Command Line Docker Desktop Operation

Overview

Most desktop users will likely want to use the mspass_desktop application described in this section of the MsPASS documentation. If you have problems with installing or operating that graphical interface application or if you just prefer to do things from the command line you need to reference this document.

MsPASS can be run on Desktop computers via the docker desktop application using a unix shell. There are two different ways to do that described in separate subsections below: (1) with a single, albeit complex command line incantation, or (2) a procedure using a the “compose” option of the docker application.

Installing and Launching Docker Desktop

Docker is required in normal use to run MsPASS on desktop systems. The alternative is a more complicated installation of the components built from source as described on this wiki page. Docker is the piece of software you will use to run and manage any containers on your desktop system.

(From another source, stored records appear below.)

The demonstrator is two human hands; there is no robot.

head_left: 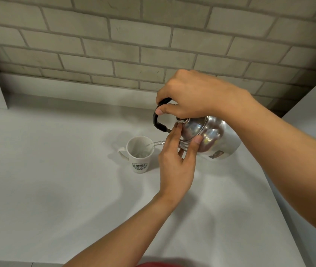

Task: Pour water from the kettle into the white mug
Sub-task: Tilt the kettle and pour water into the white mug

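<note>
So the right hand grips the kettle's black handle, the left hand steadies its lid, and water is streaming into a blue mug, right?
Not quite: the mug is white, with a green logo, as the head view shows. Otherwise yes: right hand grips the kettle handle, left hand steadies the lid, water streaming in.

On my feed the only mark I can make out is a round green-and-white emblem printed low on the side of the white ceramic mug (139, 153), facing me at about six o'clock on its wall; the ring of lettering around it is too blurred for me to read. I also see a small rectangular sticker (216, 154) on the base of the tilted shiny steel kettle (209, 134), at its five o'clock; its print is illegible.
</note>
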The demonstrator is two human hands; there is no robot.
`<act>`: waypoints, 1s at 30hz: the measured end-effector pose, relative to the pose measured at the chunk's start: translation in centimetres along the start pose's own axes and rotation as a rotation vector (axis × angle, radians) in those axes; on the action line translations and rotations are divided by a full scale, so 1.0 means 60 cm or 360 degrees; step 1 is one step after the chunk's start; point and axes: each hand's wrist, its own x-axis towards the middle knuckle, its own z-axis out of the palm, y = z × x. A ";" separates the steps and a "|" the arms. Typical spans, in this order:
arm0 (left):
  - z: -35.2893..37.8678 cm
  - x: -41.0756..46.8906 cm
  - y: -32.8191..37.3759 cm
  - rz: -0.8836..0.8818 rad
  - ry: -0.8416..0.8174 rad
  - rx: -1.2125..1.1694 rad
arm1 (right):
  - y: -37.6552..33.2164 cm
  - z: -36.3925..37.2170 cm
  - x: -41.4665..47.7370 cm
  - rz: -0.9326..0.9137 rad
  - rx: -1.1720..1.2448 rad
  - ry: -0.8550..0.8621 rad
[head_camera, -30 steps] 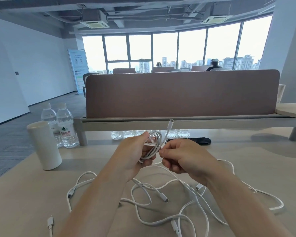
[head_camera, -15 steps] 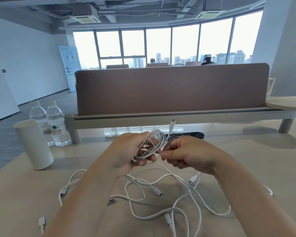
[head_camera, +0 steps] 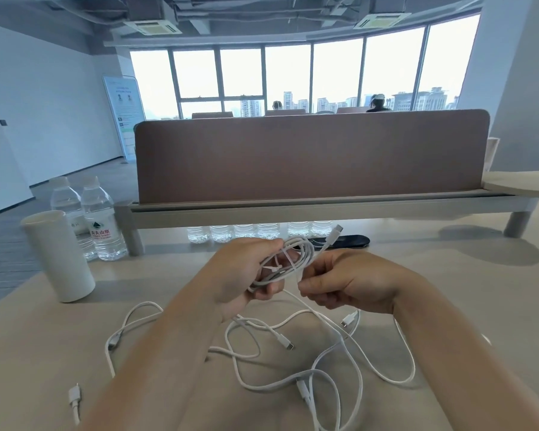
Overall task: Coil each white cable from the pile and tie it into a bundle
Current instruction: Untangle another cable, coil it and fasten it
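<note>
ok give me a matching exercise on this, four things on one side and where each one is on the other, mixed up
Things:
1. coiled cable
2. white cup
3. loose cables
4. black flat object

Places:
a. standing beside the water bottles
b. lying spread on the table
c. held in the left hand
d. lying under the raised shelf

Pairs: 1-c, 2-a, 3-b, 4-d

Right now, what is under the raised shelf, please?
A row of water bottles and a flat black object; the shelf hides the bottle tops, the coiled cable the object's left end.
</note>
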 end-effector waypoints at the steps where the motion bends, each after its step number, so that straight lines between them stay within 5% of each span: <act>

Docker is well-supported on all current desktop operating systems and has simple install procedures described in detail in the product’s documentation found here The software can currently be downloaded at no cost, but you must have administrative privileges to install the software. The remainder of this page assumes you have successfully installed docker. For Windows or Apple user’s it may be convenient to launch the “docker desktop” as an alternative to command line tools. On those platforms the docker daemon is launched by the usual method and runs under a graphical interface displayed on your desktop. For linux, once installed docker runs as a daemon process automatically launched when the system boots. On linux systems only the command line interface is available to manage containers.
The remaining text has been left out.